Loss Functions

A loss function is used to optimize the parameter values in a neural network model. Loss functions map a set of parameter values for the network onto a scalar value that indicates how well those parameter accomplish the task the network is intended to do.

There are several common loss functions provided by theanets. These losses often measure the squared or absolute error between a network’s output and some target or desired output. Other loss functions are designed specifically for classification models; the cross-entropy is a common loss designed to minimize the distance between the network’s distribution over class labels and the distribution that the dataset defines.

Models in theanets have at least one loss to optimize during training. There are default losses for each of the built-in model types, but you can often override these defaults just by providing a non-default value for the loss keyword argument when creating your model. For example, to create a regression model with a mean absolute error loss:

net = theanets.Regressor([10, 20, 3], loss='mae')

This will create the regression model with the specified loss.

Predefined Losses

These loss functions are available for neural network models.

Loss(target[, weight, weighted, output_name]) A loss function base class.
CrossEntropy(target[, weight, weighted, ...]) Cross-entropy (XE) loss function for classifiers.
GaussianLogLikelihood([mean_name, ...]) Gaussian Log Likelihood (GLL) loss function.
Hinge(target[, weight, weighted, output_name]) Hinge loss function for classifiers.
KullbackLeiblerDivergence(target[, weight, ...]) The KL divergence loss is computed over probability distributions.
MaximumMeanDiscrepancy([kernel]) Maximum Mean Discrepancy (MMD) loss function.
MeanAbsoluteError(target[, weight, ...]) Mean-absolute-error (MAE) loss function.
MeanSquaredError(target[, weight, weighted, ...]) Mean-squared-error (MSE) loss function.

Multiple Losses

A theanets model can actually have more than one loss that it attempts to optimize simultaneously, and these losses can change between successive calls to train(). In fact, a model has a losses attribute that’s just a list of theanets.Loss instances; these losses are weighted by a weight attribute, then summed and combined with any applicable regularizers during each call to train().

Let’s say that you want to optimize a model using both the mean absolute and the mean squared error. You could first create a regular regression model:

net = theanets.Regressor([10, 20, 3])

and then add a new loss to the model:

net.add_loss('mse')

Then, when you call:

net.train(...)

the model will attempt to minimize the sum of the two losses.
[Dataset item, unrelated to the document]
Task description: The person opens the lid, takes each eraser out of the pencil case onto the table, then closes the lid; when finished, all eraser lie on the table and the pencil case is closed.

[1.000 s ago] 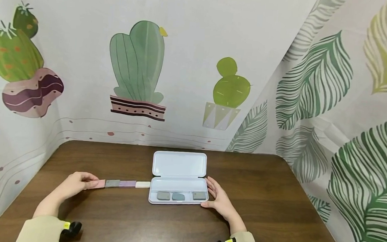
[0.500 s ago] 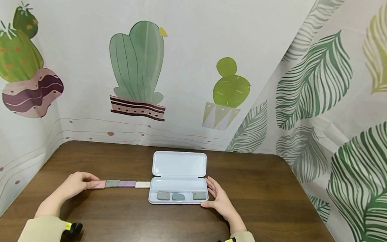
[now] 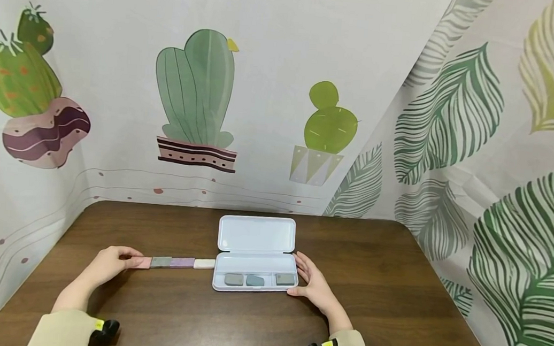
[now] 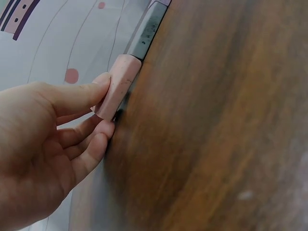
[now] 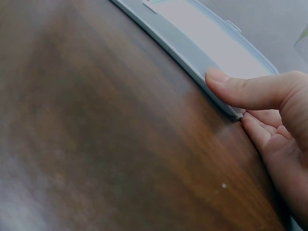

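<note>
A pink eraser [image 4: 120, 86] with slanted sides is pinched between the thumb and fingers of my left hand [image 3: 108, 264]. It heads a straight row on the table, end to end with a grey eraser [image 3: 161, 262], a purple one and a white eraser [image 3: 204, 264]. The white one's far end meets the left side of an open pale-blue pencil case [image 3: 243, 266]. My right hand [image 3: 314, 285] grips the case's right end, thumb [image 5: 236, 89] at the front corner and fingers along the side. Inside the case lie a grey block [image 3: 233, 280], a blue-grey block [image 3: 255, 281] and another grey block [image 3: 285, 279].
The case's lid [image 3: 256, 235] is folded back toward the rear of the brown wooden table [image 3: 189, 317]. Behind the table hangs a white cloth [image 3: 273, 87] printed with cacti and leaves. A black wrist camera [image 3: 105, 331] sits at each sleeve.
My left forearm and sleeve have shifted slightly to the right. Both hands keep their holds; the erasers and the case show no clear movement.
</note>
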Demonstrator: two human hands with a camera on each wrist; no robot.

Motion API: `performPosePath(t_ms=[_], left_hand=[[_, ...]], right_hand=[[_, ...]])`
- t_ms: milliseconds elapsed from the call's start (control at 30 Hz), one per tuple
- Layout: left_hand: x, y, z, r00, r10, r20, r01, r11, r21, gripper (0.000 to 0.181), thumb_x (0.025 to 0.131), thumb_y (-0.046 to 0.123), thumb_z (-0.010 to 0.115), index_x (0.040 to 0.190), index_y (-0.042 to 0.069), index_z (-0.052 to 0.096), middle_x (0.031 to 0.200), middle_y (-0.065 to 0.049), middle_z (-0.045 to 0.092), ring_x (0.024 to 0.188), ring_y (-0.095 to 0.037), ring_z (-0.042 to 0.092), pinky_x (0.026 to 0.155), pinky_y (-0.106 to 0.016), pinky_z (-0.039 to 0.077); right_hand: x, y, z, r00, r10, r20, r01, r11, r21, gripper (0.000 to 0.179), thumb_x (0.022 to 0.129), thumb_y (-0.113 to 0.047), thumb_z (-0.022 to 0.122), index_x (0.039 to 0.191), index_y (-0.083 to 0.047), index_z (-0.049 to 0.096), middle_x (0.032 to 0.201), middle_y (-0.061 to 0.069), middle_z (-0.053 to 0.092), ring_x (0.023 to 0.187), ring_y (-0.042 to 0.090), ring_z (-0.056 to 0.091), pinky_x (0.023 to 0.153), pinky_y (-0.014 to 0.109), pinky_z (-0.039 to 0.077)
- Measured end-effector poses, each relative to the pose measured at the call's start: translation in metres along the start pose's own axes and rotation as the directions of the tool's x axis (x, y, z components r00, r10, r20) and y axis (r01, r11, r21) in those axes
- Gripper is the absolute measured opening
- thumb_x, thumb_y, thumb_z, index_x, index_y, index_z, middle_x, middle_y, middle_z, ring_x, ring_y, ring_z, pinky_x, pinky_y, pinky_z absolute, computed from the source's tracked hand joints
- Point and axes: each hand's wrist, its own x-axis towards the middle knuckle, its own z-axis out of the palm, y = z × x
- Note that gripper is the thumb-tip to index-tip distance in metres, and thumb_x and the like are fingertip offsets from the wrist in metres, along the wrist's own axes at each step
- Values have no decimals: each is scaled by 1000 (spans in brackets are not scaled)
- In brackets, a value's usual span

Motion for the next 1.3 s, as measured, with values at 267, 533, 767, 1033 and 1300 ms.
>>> performPosePath(t_ms=[267, 533, 767, 1033, 1300], left_hand=[[-2, 1, 2, 1000, 6, -13, -6, 999, -49, 38, 87, 31, 72, 109, 0, 71, 114, -24, 63, 94, -27, 60, 74, -35, 49], [1, -4, 4, 1000, 3, -13, -4, 996, -85, 48, 86, 30, 74, 116, -7, 65, 109, -21, 66, 89, -19, 59, 69, -27, 48], [3, -2, 7, 997, 8, -71, -14, 996, -91, 52, 81, 32, 79, 115, -4, 63, 105, -16, 63, 87, -19, 56, 70, -27, 46], [8, 23, 16, 980, 117, -163, -140, 980, -141, 33, 79, 3, 77, 108, -1, 63, 98, -16, 66, 82, -12, 56, 65, -26, 52], [23, 57, 35, 944, 303, -131, -321, 935, -152, 19, 84, -1, 70, 103, -1, 68, 92, -10, 73, 77, 0, 63, 70, -24, 54]], right_hand=[[0, -2, 1, 1000, -6, 0, 6, 1000, 17, 99, 72, 7, 80, 150, 10, 18, 155, 29, 27, 145, 42, 26, 115, 48, 25], [1, -4, 2, 1000, -8, -3, 8, 1000, 11, 99, 72, 7, 79, 150, 10, 18, 155, 29, 27, 144, 42, 27, 115, 48, 26], [1, -3, 1, 1000, -9, -2, 9, 1000, 9, 99, 72, 7, 79, 150, 10, 18, 155, 29, 27, 145, 41, 27, 115, 46, 27], [0, -2, 0, 1000, -17, 1, 17, 1000, 0, 99, 73, 5, 80, 150, 10, 18, 155, 30, 27, 144, 42, 27, 115, 44, 28], [0, -2, 0, 1000, -16, 2, 16, 1000, 1, 99, 73, 4, 80, 150, 10, 18, 155, 29, 27, 144, 41, 27, 115, 44, 28]])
You can specify the relative weight of the two losses by manipulating the weight attribute of each loss instance. For instance, if you want the MAE loss to be twice as strong as the MSE loss:

net.losses[1].weight = 2
net.train(...)

Finally, if you want to reset the loss to the standard MSE:

net.set_loss('mse', weight=1)

(Here we’ve also shown how to specify the weight of the loss when adding or setting it to the model.)

Using Weighted Targets

By default, the network models available in theanets treat all inputs as equal when computing the loss for the model. For example, a regression model treats an error of 0.1 in component 2 of the output just the same as an error of 0.1 in component 3, and each example of a minibatch is treated with equal importance when training a classifier.
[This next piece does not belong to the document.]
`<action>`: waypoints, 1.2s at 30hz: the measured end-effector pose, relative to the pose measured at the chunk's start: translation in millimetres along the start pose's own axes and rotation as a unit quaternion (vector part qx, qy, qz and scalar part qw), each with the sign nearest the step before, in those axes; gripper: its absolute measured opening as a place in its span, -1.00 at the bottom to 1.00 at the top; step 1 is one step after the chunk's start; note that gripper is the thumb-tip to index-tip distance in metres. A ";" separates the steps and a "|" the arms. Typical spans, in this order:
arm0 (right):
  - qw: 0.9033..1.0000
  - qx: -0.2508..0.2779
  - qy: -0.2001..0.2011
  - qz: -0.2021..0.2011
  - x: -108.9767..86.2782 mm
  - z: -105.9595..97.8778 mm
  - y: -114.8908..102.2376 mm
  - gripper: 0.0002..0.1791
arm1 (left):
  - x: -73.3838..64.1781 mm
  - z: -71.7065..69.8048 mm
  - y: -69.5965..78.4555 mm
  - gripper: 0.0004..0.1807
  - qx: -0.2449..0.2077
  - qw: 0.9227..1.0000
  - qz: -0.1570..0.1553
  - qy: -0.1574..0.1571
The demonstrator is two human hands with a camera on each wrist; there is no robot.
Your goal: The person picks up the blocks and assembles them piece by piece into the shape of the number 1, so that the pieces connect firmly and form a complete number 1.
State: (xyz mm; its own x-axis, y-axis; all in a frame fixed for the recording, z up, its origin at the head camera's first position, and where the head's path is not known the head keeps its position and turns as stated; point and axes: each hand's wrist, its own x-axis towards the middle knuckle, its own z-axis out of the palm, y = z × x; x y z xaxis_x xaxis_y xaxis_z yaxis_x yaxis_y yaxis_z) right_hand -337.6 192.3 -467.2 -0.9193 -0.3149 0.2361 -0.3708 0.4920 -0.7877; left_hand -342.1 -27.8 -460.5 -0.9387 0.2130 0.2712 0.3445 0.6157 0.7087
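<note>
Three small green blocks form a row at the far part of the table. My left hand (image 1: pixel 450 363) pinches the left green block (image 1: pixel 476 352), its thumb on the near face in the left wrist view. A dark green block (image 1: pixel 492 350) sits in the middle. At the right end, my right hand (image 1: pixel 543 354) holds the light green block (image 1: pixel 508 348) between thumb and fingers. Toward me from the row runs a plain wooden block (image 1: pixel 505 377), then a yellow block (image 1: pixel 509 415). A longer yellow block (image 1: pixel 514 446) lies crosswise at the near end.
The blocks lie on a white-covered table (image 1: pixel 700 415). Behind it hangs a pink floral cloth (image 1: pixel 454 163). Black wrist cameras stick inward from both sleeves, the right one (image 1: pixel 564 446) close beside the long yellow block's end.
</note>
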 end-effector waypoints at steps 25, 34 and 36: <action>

However, there are times when all inputs to a neural network model are not to be treated equally. This is especially evident in recurrent models: sometimes, the inputs to a recurrent network might not contain the same number of time steps, but because the inputs are presented to the model using a rectangular minibatch array, all inputs must somehow be made to have the same size. One way to address this would be to cut off all inputs at the length of the shortest input, but then the network is not exposed to all input/output pairs during training.

Weighted targets can be used for any model in theanets. For example, an autoencoder could use an array of weights containing zeros and ones to solve a matrix completion task, where the input array contains some “unknown” values. In such a case, the network is required to reproduce the known values exactly (so these could be presented to the model with weight 1), while filling in the unknowns with statistically reasonable values (which could be presented to the model during training with weight 0).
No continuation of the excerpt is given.